- _TASK OBJECTIVE_
Copy out lines with the word "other" from the material that follows.

·····

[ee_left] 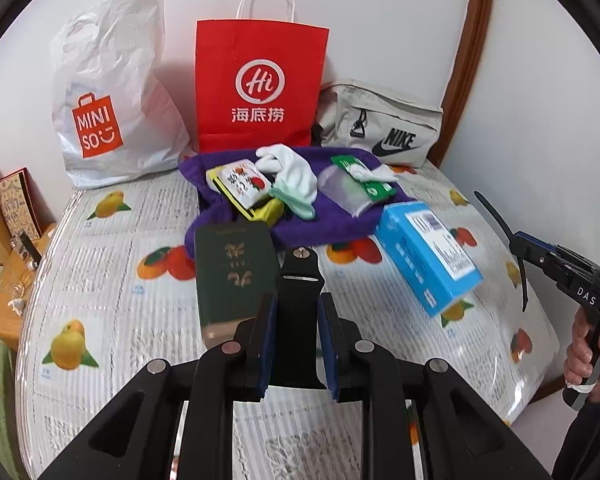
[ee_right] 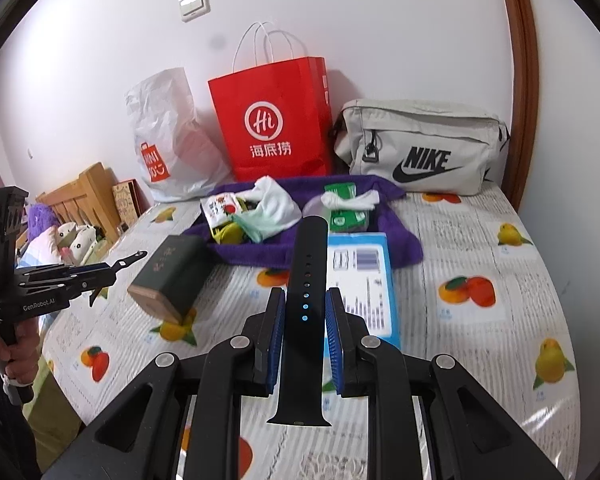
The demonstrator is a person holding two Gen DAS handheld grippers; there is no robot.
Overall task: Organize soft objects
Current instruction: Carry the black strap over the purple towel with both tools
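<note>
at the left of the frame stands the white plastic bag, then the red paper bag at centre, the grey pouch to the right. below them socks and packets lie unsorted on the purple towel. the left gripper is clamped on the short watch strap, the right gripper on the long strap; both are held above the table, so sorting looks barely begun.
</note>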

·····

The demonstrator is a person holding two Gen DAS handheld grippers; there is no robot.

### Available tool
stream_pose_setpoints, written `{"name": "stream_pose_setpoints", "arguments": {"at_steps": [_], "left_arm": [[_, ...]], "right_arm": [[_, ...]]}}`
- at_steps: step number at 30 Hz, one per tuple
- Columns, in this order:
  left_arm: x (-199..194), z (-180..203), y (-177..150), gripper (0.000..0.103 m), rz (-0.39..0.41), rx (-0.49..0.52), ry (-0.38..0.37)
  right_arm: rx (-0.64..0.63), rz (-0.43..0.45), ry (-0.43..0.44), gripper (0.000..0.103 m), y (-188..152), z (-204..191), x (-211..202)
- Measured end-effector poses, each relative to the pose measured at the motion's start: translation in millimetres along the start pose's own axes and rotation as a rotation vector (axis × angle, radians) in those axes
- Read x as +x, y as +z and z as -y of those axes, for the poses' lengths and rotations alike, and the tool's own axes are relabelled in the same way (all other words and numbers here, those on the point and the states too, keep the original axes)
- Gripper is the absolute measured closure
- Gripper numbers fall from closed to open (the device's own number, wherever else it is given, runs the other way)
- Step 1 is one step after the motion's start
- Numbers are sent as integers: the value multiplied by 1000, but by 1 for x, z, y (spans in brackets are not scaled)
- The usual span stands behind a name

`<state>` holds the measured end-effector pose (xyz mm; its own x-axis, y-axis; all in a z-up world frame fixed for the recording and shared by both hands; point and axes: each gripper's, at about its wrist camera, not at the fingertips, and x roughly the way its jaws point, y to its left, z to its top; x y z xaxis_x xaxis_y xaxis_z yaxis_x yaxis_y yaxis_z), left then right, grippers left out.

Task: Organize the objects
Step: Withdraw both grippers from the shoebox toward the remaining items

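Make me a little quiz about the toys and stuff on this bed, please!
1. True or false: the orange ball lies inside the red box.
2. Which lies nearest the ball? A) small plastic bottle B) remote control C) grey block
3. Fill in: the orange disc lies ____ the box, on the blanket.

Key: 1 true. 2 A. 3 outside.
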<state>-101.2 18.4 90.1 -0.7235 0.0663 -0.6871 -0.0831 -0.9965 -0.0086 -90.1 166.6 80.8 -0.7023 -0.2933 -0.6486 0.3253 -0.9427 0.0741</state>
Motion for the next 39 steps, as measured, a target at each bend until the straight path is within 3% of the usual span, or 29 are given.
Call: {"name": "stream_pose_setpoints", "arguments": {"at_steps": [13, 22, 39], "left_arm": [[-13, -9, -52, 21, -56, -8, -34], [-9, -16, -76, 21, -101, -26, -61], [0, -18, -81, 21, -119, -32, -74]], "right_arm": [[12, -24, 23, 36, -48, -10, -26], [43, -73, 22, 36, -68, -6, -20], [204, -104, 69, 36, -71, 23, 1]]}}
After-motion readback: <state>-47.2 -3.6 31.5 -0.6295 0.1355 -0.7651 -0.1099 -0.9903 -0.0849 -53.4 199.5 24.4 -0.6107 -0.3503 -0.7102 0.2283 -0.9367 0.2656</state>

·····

- _SOLUTION FOR THIS EXERCISE_
- Read x as +x, y as +z and z as -y of those axes, for the poses' lengths and rotations alike, and the tool's own axes are relabelled in the same way (all other words and numbers here, those on the point and the states too, keep the original axes)
- Gripper numbers fall from closed to open (the device's own number, wherever else it is given, runs the other way)

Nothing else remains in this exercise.